On the same day, however, Laurel County Republican County Clerk Dean Johnson filed an ethics complaint with the Executive Branch Ethics Commission over an email he and other clerks received last week at their state email addresses from the Grimes campaign.
Grimes’ campaign didn’t immediately respond to the complaint.
Meanwhile, Bevin was on the second day of his multi-city announcement tour, stopping in Owensboro, Paducah and Bowling Green Thursday.
The McConnell campaign wasn’t ignoring Bevin either, asking television stations to take down an ad Bevin began airing Wednesday because it fails to include the required disclaimer that the candidate approves the message in the ad.
The campaign was also touting a poll by a Republican pollster, Wenzell Strategies, which shows McConnell with a commanding lead over Bevin and a smaller lead over Grimes. Democratic leaning polls, such as Public Policy Polling which is associated with Democratic Senate Leader Harry Reid, have shown the race with Grimes much closer.
It also turns out the McConnell campaign contacted Republican state lawmakers urging them to attend the events by Bevin this week and serve as rebuttal spokesmen for McConnell. Some Republican House members said they were asked to attend the events but didn’t want to comment on the record because they were unable to go.

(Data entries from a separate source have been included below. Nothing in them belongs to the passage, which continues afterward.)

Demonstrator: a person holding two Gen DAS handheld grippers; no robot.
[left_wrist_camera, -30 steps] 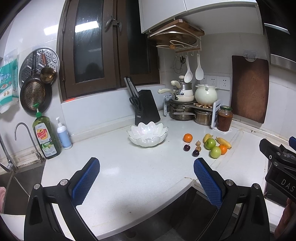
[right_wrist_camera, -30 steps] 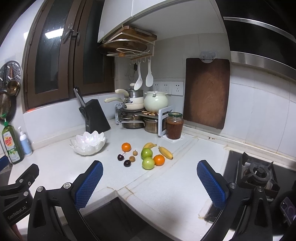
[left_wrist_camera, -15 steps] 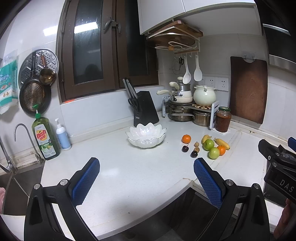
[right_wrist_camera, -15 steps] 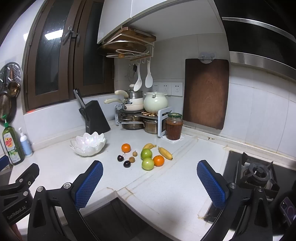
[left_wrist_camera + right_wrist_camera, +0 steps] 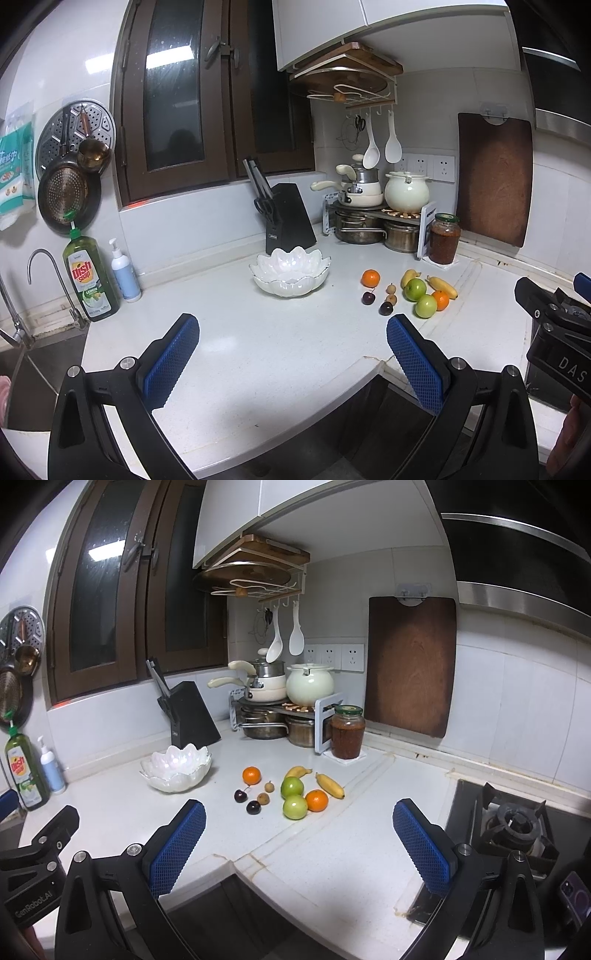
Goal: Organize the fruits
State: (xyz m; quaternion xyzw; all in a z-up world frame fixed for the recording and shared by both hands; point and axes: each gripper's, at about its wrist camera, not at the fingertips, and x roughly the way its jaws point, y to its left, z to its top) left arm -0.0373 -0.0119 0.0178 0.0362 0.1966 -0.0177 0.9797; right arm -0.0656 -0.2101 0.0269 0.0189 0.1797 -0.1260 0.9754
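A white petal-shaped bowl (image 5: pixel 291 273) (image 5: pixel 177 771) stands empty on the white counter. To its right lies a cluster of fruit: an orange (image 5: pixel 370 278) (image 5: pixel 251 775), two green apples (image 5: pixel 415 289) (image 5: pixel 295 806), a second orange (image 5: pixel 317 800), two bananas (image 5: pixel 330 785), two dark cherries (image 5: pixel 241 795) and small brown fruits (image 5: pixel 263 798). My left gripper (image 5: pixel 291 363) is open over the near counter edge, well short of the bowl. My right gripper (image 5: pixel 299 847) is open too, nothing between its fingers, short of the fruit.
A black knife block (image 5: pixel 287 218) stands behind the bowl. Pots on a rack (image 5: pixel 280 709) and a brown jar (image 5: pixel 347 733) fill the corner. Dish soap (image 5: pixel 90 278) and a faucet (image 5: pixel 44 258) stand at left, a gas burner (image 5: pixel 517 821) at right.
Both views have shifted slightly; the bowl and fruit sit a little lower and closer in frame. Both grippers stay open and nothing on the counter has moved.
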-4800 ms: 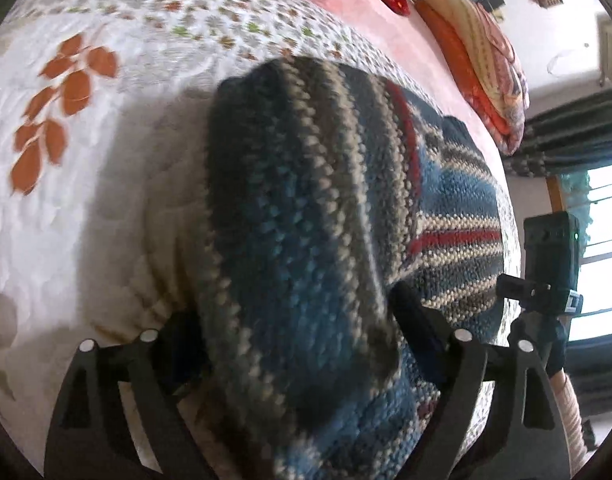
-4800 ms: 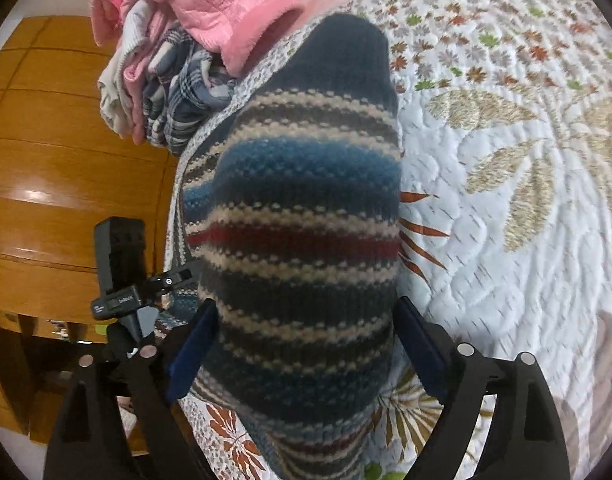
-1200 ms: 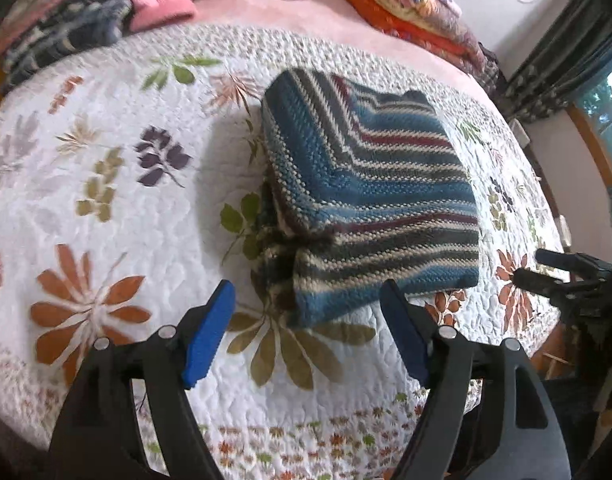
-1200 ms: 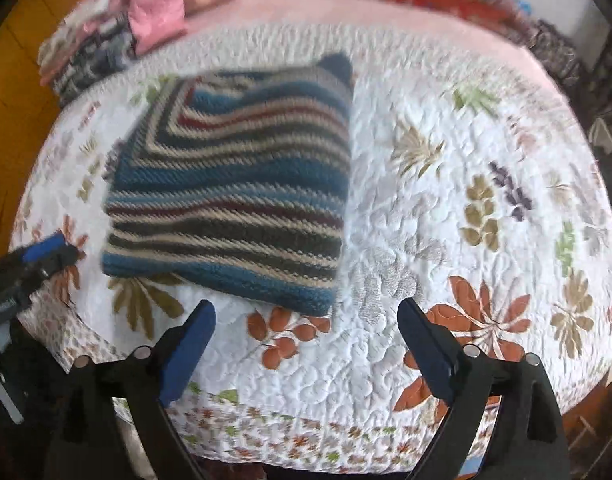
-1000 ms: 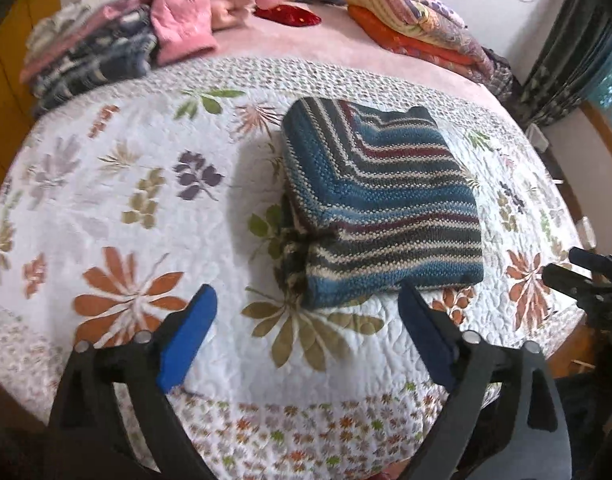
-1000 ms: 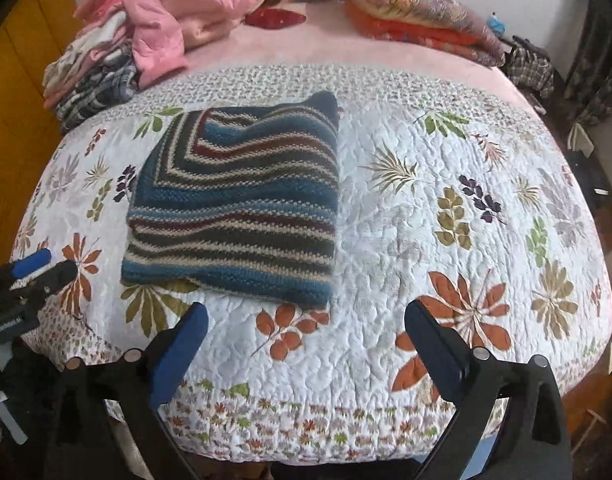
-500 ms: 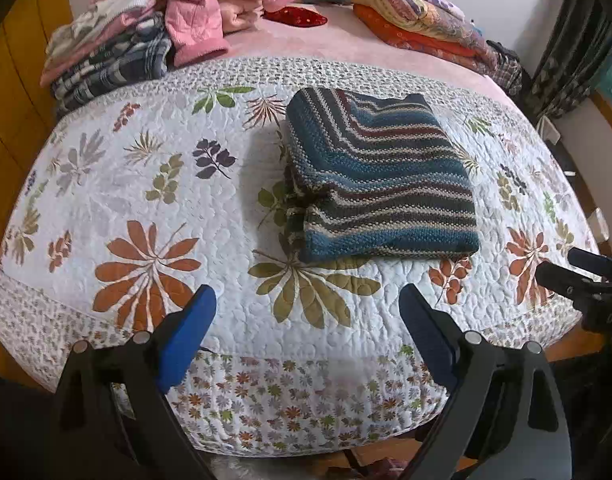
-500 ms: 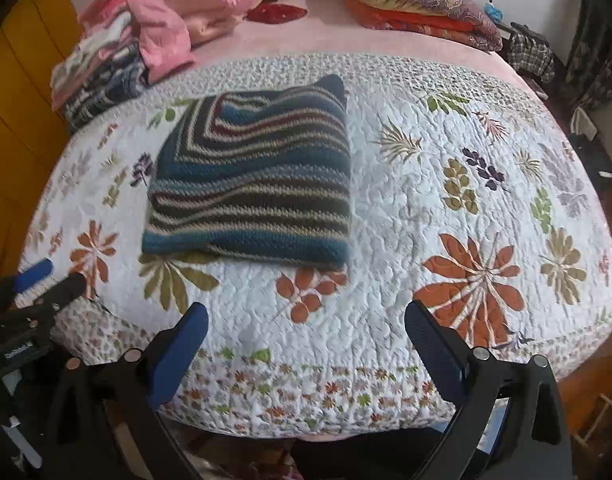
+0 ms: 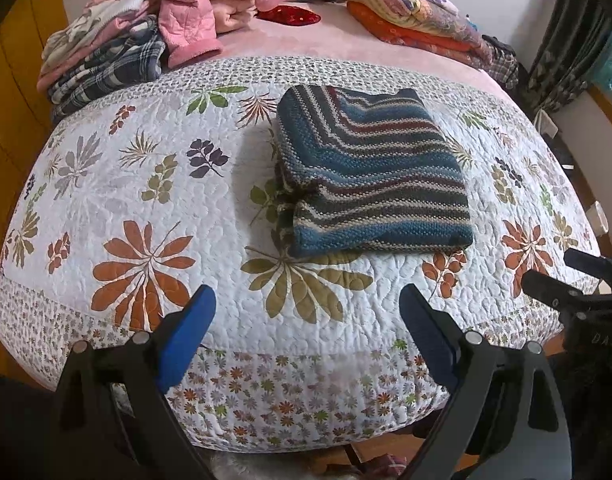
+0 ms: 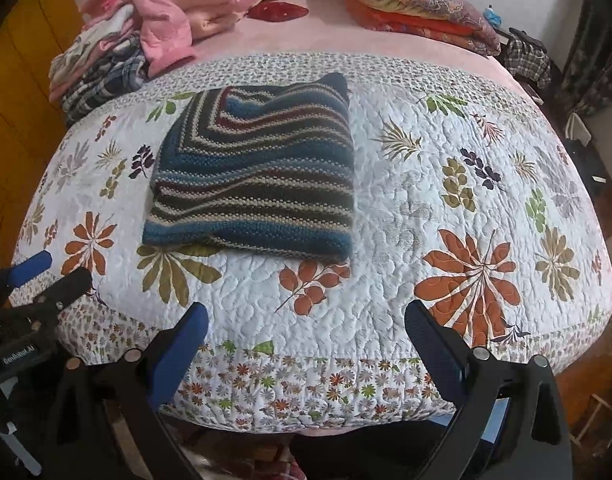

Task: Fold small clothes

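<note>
Both your grippers have backed off since 4.8 s ago, when each was closed on the striped knit; now the left gripper (image 9: pixel 306 320) and the right gripper (image 10: pixel 306 336) hang off the near edge of the bed, fingers spread wide, nothing between them.

You've left the striped sweater (image 9: pixel 370 172) folded into 1 squarish bundle on the floral quilt (image 9: pixel 146 208), around the middle, a little toward the near edge. From the left wrist view its left side looks untidy — some layers poke out under the top fold.

My read: this garment's fold is essentially done and you're between pieces. Your next move is likely either to tuck that loose left edge square or to go for a fresh item from the clothes pile (image 10: pixel 118 40) at the far left — a long reach across the quilt, well clear of the finished bundle.

Count: 1 folded sweater, 2 grippers, 1 heap of unfolded clothes, 1 stack of folded blankets (image 10: pixel 418 0) at the far right, 1 red item (image 10: pixel 278 11) between them.
</note>
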Available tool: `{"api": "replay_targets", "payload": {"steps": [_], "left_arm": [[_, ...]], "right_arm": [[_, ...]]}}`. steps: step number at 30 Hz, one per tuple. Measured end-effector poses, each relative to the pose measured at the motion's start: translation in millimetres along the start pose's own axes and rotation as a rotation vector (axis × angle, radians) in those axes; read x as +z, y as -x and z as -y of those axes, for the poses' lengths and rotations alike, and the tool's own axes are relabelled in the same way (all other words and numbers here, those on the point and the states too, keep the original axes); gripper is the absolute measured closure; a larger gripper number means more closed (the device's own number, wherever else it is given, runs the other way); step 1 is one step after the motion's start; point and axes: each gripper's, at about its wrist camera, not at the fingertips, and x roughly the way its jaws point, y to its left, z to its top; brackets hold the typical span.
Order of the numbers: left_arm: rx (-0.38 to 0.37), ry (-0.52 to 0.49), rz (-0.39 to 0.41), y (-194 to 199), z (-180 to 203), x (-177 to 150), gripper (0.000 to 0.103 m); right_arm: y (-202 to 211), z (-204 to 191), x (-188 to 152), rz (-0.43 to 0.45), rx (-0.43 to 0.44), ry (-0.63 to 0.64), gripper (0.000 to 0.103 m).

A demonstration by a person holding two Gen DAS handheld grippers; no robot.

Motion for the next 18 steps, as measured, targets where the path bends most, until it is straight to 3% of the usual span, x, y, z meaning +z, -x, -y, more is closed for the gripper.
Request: {"api": "replay_targets", "payload": {"steps": [18], "left_arm": [[0.012,-0.052,0.019,3.4,18.5,-0.8,0.011]], "right_arm": [[-0.2,-4.5,0.6,0.005,-0.043,-0.003,0.004]]}}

At Wednesday’s announcement by Bevin in the state capitol Republican state Sen. Damon Thayer of Georgetown watched from just outside the rotunda, along with fellow Republican state Senators Ernie Harris of Crestwood, Sen. Joe Bowen of Owensboro, and Sen. Whitney Westerfield of Hopkinsville.
“We were invited to attend the day before” by the McConnell campaign, Harris said Thursday. “We were invited to go since we were already here in the capitol” (for legislative committee meetings).

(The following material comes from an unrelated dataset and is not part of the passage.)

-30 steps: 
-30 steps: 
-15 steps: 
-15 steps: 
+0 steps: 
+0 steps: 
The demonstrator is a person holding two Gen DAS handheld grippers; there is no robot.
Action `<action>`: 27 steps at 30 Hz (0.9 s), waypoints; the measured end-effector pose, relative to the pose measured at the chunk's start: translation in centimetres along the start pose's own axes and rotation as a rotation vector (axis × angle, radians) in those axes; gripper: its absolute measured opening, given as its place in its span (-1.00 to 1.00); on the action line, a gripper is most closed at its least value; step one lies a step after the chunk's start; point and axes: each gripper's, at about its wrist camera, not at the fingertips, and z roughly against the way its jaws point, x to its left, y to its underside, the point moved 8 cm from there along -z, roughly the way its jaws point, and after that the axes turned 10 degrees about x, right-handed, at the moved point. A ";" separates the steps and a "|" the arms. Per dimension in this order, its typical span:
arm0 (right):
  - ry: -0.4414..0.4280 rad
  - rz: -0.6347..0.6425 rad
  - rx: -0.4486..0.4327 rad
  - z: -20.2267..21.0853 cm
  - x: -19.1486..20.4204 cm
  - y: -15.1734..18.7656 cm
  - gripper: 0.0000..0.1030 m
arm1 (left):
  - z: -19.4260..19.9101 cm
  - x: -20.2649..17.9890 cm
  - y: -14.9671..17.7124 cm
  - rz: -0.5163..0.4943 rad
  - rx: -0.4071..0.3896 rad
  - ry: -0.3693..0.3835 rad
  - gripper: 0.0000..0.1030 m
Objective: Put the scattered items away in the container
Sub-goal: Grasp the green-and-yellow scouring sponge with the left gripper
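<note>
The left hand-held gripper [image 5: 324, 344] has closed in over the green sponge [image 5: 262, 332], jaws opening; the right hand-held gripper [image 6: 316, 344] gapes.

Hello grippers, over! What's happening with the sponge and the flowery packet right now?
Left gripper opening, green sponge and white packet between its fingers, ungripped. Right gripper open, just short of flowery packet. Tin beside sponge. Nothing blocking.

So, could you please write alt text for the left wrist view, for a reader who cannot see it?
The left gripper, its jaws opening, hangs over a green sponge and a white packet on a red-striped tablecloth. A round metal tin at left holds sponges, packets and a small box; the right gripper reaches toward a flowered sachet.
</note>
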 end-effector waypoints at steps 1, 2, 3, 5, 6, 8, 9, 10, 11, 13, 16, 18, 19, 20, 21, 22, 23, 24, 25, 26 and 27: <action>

Frankfort was buzzing Thursday about what impact Bevin’s entry might have. Several Republican lawmakers gathered for lunch in the capitol annex cafeteria and talked about the race but none thought Bevin represented a serious primary threat to McConnell.

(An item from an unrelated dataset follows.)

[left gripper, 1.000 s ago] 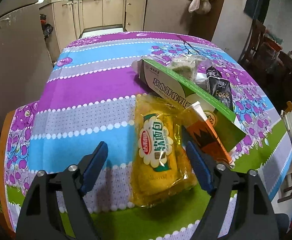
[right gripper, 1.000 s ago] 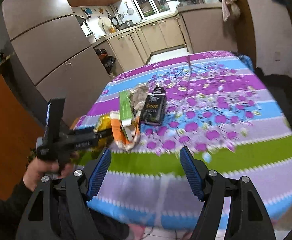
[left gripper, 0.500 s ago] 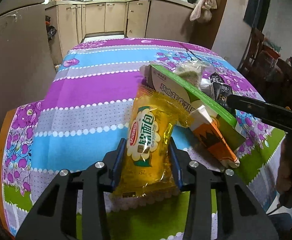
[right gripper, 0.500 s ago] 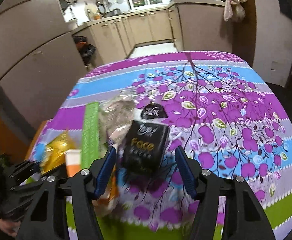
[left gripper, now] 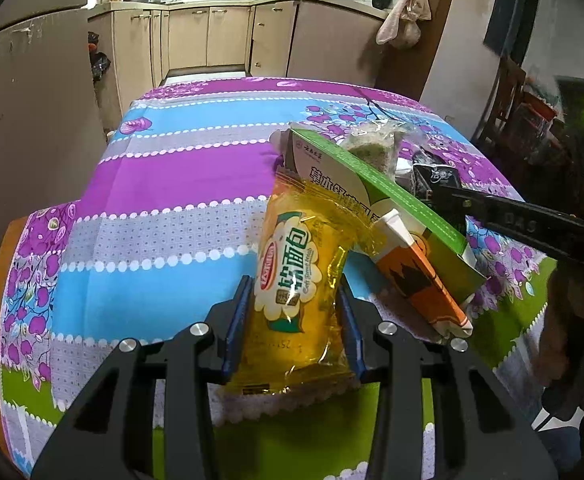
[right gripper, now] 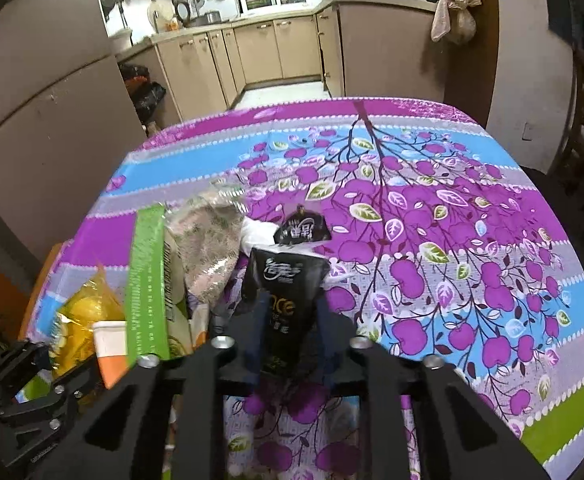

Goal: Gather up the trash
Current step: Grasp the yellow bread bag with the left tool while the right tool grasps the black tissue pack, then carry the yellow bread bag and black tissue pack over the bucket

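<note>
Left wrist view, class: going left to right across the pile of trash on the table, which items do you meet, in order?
Yellow bread packet → orange-and-white carton → black tissue pack.

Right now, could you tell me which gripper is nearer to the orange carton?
Left. The left gripper, shut on the yellow bread packet, sits right beside the orange carton; the right gripper grips the black pouch beyond the green box.
</note>
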`<action>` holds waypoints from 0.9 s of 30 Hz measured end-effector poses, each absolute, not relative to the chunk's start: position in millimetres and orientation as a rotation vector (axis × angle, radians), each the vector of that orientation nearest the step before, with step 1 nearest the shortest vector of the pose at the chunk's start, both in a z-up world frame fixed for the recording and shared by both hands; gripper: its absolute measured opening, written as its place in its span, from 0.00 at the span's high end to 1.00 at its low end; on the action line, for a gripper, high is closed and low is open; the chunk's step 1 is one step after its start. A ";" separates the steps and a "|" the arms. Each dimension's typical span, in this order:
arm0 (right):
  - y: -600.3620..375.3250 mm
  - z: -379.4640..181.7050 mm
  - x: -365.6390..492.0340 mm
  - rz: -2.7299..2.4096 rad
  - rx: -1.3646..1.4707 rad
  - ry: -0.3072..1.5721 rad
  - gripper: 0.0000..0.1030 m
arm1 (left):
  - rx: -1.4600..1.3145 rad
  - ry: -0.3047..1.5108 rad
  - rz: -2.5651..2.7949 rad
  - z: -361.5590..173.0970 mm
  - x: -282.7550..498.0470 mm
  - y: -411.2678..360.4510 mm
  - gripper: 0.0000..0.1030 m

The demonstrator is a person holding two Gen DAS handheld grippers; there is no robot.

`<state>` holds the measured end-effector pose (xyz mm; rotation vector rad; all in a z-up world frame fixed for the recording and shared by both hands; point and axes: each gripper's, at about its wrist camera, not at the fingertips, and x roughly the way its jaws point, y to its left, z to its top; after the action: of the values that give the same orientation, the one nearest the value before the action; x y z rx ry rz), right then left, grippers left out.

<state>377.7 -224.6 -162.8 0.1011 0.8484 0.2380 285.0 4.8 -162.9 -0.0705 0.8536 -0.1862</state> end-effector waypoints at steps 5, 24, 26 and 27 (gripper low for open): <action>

“Not that great in my area,” said Sen. Sara Beth Gregory, R-Monticello, who represents six Republican counties along Kentucky’s Tennessee border. “We’re a pretty establishment area. There’s not that much tea party organized presence in any of my counties.”
The public has an opportunity next week to make its own comparison of most of the Senate candidates when they share a stage at Fancy Farm in Graves County on Sat., Aug. 2.
Mark Wilson, Political Chair for the annual Fancy Farm Picnic – a must-attend event for Kentucky statewide candidates – announced Bevin will speak along with McConnell and Grimes.
Also accepting an invitation to speak was Democrat Ed Marksberry, an Owensboro contractor who is also running for his party’s senate nomination.
Wilson had no word yet on two other Democrats: Louisville music promoter Bennie Smith and University of Louisville professor Greg Leichty. There was also no word on 90-year-old Gurley Martin of Owensboro who has said he plans to file for the race as a Republican.
The state’s top two Democrats, Gov. Steve Beshear and Lt. Gov. Jerry Abramson, are skipping this year’s event. But Beshear told Gina Kinslow of the Glasgow Daily Times, a CNHI paper, on Wednesday he would be at Grimes’ kickoff next Tuesday and planned to campaign and raise money for her.